Primary LanguageJavaScriptMIT LicenseMIT

Automerge

Join the Automerge Slack community

Automerge is a library of data structures for building collaborative applications in JavaScript.

A common approach to building JavaScript apps involves keeping the state of your application in model objects, such as a JSON document. For example, imagine you are developing a task-tracking app in which each task is represented by a card. In vanilla JavaScript you might write the following:

var doc = {cards: []}

// User adds a card
doc.cards.push({title: 'Reticulate splines', done: false})

// User marks a task as done
doc.cards[0].done = true

// Save the document to disk
localStorage.setItem('MyToDoList', JSON.stringify(doc))

Automerge is used in a similar way, but the big difference is that it supports automatic syncing and merging:

  • You can have a copy of the application state locally on several devices (which may belong to the same user, or to different users). Each user can independently update the application state on their local device, even while offline, and save the state to local disk.

    (Similar to git, which allows you to edit files and commit changes offline.)

  • When a network connection is available, Automerge figures out which changes need to be synced from one device to another, and brings them into the same state.

    (Similar to git, which lets you push your own changes, and pull changes from other developers, when you are online.)

  • If the state was concurrently changed on different devices, Automerge automatically merges the changes together cleanly, so that everybody ends up in the same state, and no changes are lost.

    (Different from git: no merge conflicts to resolve!)

Features and Design Principles

  • Network-agnostic. Automerge is a pure data structure library that does not care what kind of network you use: client/server, peer-to-peer, Bluetooth, carrier pigeon, whatever, anything goes. Bindings to particular networking technologies are handled by separate libraries. For example, see MPL for an implementation that uses Automerge in a peer-to-peer model using WebRTC.
  • Immutable state. A Automerge object is an immutable snapshot of the application state at one point in time. Whenever you make a change, or merge in a change that came from the network, you get back a new state object reflecting that change. This fact makes Automerge compatible with the functional reactive programming style of Redux and Elm, for example. Internally, Automerge is built upon Facebook's Immutable.js, but the Automerge API uses regular JavaScript objects (using Object.freeze to prevent accidental mutation).
  • Automatic merging. Automerge is a so-called Conflict-Free Replicated Data Type (CRDT), which allows concurrent changes on different devices to be merged automatically without requiring any central server. It is based on academic research on JSON CRDTs, but the details of the algorithm in Automerge are different from the JSON CRDT paper, and we are planning to publish more detail about it in the future.
  • Fairly portable. We're not yet making an effort to support old platforms, but we have tested Automerge in Node.js, Chrome, Firefox, and Electron.

Setup

If you're in Node.js, you can install Automerge through npm:

$ npm install --save automerge

Then you can import it with require('automerge') as in the example below.

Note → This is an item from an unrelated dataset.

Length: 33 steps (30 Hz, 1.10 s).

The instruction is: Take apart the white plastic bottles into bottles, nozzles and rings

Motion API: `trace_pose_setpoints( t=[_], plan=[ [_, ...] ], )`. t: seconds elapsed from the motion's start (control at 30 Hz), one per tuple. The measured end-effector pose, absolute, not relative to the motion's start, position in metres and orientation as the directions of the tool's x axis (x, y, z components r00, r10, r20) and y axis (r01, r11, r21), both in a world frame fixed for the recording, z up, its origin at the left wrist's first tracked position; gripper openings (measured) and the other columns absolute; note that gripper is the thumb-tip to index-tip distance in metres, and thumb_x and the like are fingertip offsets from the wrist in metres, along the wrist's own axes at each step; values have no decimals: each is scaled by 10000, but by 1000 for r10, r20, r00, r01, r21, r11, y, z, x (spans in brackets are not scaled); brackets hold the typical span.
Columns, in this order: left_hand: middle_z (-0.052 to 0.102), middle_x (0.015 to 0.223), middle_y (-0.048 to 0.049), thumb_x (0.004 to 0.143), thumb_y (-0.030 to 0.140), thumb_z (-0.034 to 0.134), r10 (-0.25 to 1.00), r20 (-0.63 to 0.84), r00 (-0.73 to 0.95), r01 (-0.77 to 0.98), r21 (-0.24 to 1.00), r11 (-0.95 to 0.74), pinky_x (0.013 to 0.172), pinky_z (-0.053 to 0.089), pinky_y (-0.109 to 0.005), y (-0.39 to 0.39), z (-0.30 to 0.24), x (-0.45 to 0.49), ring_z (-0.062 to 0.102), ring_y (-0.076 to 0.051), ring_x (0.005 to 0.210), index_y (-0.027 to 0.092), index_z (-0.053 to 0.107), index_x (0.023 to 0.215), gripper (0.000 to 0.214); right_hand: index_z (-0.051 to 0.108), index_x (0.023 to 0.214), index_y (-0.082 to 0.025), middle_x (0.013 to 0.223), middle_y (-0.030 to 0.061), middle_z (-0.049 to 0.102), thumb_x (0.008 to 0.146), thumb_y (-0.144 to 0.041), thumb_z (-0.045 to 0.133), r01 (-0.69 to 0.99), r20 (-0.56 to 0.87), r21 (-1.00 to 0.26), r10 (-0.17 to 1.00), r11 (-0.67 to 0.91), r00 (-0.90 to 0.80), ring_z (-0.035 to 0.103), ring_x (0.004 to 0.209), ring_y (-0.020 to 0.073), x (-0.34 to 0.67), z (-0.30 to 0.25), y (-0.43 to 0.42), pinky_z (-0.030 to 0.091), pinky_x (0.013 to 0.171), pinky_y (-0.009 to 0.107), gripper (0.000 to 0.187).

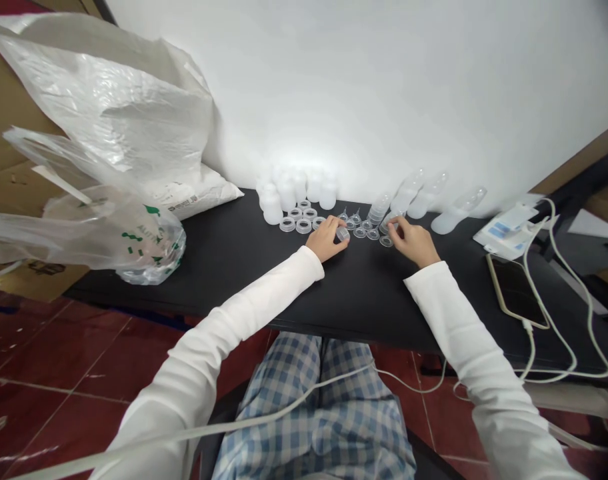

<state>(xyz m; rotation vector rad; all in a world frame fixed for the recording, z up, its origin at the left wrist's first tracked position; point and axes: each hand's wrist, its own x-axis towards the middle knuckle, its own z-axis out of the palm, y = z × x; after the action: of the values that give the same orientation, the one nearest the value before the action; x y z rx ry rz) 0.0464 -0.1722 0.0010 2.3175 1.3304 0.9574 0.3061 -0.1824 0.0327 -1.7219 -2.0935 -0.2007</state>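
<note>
My left hand (pixel 328 239) is closed around a small translucent collar ring (pixel 343 233) just above the black table. My right hand (pixel 413 241) has its fingertips pinched on a clear plastic cap (pixel 387 223), partly covered by the fingers. Between the hands lie several clear nipples (pixel 373 234), some with a thin upright tip. A stack of clear caps (pixel 379 208) leans behind them. Left of my left hand are several translucent screw rings (pixel 303 226), with white bottles (pixel 273 205) standing behind. Capped bottles (pixel 458 212) lie tilted near the wall on the right.
A plastic bag with green print (pixel 151 243) and a large white sack (pixel 129 100) take up the table's left side. At the right are a white box-like device (pixel 507 232), a phone (pixel 518 290) and white cables (pixel 591 303). One cable crosses my lap.
</note>
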Motion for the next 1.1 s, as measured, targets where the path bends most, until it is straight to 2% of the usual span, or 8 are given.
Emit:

Otherwise, clone this repository, and then you can use the following commands:

  • npm install — installs dependencies.
  • npm test — runs the test suite in Node.
  • npm run browsertest — runs the test suite in web browsers.
  • npm run webpack — creates a bundled JS file dist/automerge.js for web browsers. It includes the dependencies and is set up so that you can load through a script tag.

Example Usage

The following code samples give a quick overview of how to use Automerge. For an example of a real-life application built upon Automerge, check out Trellis, a project management tool.

// This is how you load Automerge in Node. In a browser, simply including the
// script tag will set up the Automerge object.
const Automerge = require('automerge')

// Let's say doc1 is the application state on device 1.
// Further down we'll simulate a second device.
let doc1 = Automerge.init()

// That initial state is just an empty object: {}
// Actually, it's got an automatically generated _objectId property, but we'll
// leave out the object IDs from this example in order to make it easier to
// read.

// The doc1 object is immutable -- you cannot change it directly (if you try,
// you'll either get an exception or your change will be silently ignored,
// depending on your JavaScript engine). To change it, you need to call
// Automerge.change() with a callback in which you can mutate the state. You
// can also include a human-readable description of the change, like a commit
// message, which is stored in the change history (see below).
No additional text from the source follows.